Eber S W, Lande W M, Iarocci T A, Mentzer W C, Höhn P, Wiley J S, Schröter W
Kinderklinik und Poliklinik, Georg-August-Universität Göttingen, F.R.G.
Br J Haematol. 1989 Jul;72(3):452-5. doi: 10.1111/j.1365-2141.1989.tb07731.x.
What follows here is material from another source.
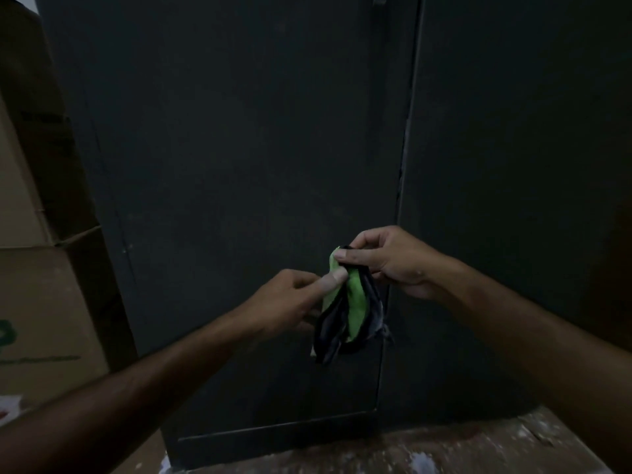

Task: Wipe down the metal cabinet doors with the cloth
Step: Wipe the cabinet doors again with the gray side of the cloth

We studied the RBC membrane proteins of four patients, including a mother and daughter, with hereditary stomatocytosis. One- and two-dimensional gel electrophoresis revealed that a 28 kDa integral protein, present in normal RBC membranes, was absent in all four patients. This abnormality, reported once previously (Lande et al, 1982), appears to be a characteristic feature of hereditary stomatocytosis, and may be related to the underlying permeability defect in this disorder.
我们研究了4例遗传性口形红细胞增多症患者(包括一位母亲和她的女儿)的红细胞膜蛋白。一维及二维凝胶电泳显示,正常红细胞膜中存在的一种28 kDa整合蛋白在所有4例患者中均缺失。这种异常情况曾有过一次报道(兰德等人,1982年),似乎是遗传性口形红细胞增多症的一个特征性表现,并且可能与该疾病潜在的通透性缺陷有关。